* _How to complete this task_
Look through the data below and, wherever a line carries the word "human", please copy that line.

* _Exercise material_
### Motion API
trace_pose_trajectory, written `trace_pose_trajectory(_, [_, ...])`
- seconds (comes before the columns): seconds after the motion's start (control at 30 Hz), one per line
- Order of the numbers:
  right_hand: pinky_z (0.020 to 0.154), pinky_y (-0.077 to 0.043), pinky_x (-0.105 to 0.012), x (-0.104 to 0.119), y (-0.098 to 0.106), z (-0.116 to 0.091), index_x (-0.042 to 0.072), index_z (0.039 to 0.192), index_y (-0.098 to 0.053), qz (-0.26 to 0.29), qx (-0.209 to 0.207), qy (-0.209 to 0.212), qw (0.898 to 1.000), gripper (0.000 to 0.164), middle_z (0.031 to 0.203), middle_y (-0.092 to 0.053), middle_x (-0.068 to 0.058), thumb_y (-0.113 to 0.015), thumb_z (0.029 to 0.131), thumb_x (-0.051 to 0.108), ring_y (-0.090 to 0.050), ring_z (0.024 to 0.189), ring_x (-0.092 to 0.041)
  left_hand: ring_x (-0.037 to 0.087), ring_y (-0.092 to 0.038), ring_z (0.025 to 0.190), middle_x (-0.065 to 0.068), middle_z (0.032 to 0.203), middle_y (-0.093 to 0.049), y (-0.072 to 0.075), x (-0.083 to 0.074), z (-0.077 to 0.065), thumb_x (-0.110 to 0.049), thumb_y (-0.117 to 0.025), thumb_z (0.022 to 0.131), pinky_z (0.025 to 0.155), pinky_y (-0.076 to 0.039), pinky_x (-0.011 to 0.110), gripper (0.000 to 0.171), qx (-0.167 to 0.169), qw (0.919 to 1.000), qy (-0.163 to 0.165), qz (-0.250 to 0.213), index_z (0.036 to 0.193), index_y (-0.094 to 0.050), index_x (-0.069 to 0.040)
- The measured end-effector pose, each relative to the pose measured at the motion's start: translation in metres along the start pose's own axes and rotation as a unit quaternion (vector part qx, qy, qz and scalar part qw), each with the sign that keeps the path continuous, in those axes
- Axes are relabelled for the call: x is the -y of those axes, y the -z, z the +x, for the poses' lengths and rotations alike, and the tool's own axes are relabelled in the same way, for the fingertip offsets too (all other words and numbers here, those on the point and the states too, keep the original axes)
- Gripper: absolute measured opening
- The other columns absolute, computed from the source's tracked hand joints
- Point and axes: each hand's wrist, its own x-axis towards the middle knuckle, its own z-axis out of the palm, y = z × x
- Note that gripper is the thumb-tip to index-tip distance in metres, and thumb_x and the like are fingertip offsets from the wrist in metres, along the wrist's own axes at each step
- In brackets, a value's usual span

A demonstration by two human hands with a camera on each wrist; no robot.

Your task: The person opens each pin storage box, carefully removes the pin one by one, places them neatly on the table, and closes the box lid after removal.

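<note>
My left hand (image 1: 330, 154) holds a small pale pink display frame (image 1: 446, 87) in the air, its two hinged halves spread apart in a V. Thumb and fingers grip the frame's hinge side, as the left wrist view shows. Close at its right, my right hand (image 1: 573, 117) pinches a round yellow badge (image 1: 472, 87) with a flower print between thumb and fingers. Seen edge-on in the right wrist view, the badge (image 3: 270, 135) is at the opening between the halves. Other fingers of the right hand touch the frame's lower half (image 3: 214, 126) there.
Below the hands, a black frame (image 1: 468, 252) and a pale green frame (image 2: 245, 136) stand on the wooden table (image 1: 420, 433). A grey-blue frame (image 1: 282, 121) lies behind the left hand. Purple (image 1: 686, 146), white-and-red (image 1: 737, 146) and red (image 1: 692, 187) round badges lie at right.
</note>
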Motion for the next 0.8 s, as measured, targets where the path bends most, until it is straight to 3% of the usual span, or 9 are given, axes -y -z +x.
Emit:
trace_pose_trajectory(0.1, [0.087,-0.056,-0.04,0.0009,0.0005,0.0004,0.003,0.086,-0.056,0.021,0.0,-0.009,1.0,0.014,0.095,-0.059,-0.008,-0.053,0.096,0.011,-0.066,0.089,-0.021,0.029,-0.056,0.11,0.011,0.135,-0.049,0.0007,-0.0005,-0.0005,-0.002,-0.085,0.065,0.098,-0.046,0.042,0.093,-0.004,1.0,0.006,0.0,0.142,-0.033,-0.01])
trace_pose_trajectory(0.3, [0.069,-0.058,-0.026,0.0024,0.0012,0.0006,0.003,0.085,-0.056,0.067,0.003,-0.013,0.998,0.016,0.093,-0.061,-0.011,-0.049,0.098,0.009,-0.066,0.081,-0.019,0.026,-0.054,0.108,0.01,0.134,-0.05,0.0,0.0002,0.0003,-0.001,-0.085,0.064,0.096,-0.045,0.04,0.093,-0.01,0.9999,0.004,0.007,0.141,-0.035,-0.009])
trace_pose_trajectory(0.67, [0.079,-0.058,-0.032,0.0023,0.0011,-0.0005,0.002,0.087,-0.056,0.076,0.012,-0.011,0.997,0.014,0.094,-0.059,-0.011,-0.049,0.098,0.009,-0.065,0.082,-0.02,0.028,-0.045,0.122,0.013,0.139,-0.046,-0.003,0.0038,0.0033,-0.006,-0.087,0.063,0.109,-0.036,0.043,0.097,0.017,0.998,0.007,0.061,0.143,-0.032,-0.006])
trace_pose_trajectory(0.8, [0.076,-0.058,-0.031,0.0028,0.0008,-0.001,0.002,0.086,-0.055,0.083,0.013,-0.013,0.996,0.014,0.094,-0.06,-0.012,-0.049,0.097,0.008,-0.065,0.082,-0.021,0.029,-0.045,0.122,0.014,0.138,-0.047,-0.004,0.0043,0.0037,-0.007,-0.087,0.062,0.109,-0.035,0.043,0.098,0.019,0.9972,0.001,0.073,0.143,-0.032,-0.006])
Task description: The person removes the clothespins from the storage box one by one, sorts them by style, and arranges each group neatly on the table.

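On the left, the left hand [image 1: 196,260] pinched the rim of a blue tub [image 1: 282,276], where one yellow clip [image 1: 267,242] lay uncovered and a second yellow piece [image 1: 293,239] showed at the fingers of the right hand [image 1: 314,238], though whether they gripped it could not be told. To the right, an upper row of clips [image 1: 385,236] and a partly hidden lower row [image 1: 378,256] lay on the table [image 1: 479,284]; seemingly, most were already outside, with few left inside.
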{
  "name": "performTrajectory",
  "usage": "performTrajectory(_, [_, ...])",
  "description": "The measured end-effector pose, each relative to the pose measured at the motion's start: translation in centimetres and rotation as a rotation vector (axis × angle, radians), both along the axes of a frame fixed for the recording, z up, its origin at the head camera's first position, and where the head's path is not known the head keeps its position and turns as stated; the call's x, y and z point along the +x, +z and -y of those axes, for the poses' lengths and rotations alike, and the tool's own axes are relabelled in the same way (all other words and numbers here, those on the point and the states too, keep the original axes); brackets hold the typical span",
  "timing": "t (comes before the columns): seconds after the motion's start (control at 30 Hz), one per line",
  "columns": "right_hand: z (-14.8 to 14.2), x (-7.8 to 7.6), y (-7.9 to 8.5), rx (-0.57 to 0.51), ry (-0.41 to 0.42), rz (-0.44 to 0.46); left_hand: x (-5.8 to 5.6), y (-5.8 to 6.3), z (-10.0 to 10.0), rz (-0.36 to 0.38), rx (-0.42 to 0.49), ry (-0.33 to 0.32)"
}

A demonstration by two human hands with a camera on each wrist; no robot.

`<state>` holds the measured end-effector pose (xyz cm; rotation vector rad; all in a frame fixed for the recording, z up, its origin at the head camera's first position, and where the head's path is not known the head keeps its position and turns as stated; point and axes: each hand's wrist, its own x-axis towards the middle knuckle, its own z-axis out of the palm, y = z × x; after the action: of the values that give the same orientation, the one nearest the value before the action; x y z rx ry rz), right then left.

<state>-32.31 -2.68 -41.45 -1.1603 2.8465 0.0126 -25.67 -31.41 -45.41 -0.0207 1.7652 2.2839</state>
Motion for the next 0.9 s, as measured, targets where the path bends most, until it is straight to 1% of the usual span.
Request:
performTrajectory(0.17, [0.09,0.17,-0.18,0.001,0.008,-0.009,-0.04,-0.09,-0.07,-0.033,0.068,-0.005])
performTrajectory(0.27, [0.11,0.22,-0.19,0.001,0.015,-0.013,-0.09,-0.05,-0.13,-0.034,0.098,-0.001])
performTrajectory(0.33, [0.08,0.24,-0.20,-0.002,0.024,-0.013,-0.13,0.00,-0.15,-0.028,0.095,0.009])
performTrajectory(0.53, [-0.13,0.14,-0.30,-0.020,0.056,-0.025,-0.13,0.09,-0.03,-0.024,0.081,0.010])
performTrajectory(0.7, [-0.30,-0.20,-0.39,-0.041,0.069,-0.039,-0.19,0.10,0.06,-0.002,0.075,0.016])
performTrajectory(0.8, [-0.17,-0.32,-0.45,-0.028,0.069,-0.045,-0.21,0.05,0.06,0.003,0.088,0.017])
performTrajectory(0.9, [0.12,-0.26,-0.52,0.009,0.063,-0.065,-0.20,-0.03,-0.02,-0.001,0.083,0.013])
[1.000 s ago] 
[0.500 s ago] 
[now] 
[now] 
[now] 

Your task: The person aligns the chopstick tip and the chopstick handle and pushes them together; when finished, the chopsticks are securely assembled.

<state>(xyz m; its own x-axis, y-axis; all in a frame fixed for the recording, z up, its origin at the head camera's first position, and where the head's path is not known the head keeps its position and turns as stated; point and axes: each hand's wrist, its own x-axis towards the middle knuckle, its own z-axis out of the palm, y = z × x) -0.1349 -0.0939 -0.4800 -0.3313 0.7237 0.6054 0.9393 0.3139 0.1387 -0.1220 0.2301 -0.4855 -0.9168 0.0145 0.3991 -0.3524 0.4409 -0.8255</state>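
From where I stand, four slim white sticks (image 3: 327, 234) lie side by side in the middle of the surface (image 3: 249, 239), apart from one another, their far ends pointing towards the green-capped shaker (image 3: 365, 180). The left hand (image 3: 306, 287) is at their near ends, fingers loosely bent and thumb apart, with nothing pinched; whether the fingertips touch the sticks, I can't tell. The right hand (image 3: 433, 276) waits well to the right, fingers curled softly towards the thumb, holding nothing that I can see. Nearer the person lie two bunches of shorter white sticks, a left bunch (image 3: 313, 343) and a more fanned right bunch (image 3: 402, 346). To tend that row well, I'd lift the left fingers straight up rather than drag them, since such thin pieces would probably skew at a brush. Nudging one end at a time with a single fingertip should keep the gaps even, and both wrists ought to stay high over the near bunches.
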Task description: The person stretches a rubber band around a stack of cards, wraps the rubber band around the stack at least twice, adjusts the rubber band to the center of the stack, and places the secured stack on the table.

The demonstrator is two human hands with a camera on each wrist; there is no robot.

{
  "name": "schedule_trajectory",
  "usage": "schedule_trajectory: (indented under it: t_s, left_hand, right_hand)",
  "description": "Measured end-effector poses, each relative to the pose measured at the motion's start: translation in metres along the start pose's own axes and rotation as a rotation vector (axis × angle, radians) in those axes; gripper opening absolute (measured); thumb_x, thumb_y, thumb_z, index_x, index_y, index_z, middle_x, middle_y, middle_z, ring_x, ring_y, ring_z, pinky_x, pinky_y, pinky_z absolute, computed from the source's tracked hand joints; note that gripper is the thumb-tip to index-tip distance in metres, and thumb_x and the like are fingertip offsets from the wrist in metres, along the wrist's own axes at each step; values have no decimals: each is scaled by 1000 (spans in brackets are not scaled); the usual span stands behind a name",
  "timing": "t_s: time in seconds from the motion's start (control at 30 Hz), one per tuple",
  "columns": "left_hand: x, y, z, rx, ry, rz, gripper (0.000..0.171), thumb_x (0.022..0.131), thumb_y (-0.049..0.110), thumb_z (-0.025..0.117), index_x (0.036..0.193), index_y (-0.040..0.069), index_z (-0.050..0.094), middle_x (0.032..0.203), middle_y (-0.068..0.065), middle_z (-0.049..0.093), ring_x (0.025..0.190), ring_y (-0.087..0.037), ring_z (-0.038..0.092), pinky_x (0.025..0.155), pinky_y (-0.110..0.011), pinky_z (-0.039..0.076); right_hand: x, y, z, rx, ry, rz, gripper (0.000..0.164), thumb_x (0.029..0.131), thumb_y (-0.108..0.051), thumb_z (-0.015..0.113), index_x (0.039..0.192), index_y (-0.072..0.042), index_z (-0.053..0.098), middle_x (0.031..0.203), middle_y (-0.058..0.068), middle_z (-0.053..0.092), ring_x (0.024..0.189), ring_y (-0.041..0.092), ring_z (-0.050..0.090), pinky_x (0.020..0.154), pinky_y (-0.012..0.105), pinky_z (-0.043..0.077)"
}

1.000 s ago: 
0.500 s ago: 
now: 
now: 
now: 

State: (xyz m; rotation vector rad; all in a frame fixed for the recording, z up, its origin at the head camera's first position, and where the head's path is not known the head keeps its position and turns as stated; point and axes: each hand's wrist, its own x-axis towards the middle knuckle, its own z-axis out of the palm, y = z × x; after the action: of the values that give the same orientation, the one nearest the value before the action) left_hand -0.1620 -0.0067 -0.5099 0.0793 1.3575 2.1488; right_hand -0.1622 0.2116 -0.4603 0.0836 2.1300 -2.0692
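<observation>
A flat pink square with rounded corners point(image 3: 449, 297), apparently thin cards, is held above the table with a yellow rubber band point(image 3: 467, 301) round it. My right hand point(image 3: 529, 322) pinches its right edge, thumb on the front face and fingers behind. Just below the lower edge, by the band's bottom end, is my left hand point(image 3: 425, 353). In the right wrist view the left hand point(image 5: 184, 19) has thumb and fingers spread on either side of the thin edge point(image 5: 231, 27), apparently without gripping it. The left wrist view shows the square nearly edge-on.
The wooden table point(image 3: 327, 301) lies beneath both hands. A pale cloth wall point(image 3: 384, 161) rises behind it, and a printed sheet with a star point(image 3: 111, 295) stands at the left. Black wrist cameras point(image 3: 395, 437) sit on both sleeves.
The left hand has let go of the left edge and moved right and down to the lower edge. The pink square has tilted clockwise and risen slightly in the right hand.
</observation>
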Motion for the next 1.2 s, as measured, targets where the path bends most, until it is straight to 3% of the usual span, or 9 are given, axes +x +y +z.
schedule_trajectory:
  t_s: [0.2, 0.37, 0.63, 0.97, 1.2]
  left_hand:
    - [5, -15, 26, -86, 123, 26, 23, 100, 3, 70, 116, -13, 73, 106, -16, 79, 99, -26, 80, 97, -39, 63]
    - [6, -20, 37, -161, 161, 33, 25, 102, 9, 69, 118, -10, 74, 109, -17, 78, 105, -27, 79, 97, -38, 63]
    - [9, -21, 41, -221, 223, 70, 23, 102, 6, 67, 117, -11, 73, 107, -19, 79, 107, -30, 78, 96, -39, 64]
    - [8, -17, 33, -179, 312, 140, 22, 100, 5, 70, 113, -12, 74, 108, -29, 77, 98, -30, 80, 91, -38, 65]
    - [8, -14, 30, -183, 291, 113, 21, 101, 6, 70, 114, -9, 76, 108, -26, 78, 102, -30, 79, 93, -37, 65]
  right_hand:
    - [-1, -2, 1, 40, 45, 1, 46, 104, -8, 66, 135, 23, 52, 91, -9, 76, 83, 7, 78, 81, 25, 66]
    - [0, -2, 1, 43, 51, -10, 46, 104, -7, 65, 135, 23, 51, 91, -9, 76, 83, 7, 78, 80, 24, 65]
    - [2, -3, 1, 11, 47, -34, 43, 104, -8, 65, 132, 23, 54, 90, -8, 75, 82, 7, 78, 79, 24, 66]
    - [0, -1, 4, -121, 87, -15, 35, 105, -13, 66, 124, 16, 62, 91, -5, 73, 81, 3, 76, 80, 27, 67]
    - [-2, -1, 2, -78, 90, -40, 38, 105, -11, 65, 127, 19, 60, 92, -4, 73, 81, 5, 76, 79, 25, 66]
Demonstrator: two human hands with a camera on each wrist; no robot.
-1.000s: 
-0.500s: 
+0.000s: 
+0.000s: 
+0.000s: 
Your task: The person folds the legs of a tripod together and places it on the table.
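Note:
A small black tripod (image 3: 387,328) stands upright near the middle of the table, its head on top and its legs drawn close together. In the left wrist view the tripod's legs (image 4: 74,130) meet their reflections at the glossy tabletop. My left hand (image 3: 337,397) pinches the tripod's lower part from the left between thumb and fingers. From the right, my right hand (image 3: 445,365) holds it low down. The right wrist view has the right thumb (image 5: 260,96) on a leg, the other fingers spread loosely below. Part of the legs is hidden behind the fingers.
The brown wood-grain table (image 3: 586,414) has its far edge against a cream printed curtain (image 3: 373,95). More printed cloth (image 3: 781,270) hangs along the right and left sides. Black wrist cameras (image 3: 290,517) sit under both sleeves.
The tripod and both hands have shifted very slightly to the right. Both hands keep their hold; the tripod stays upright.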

* _Solution for this exercise_
A demonstration by two human hands with a camera on each wrist; no robot.
A demonstration by two human hands with a camera on each wrist; no robot.
The demonstrator is two human hands with a camera on each wrist; there is no robot.
Demonstrator: two human hands with a camera on each wrist; no robot.

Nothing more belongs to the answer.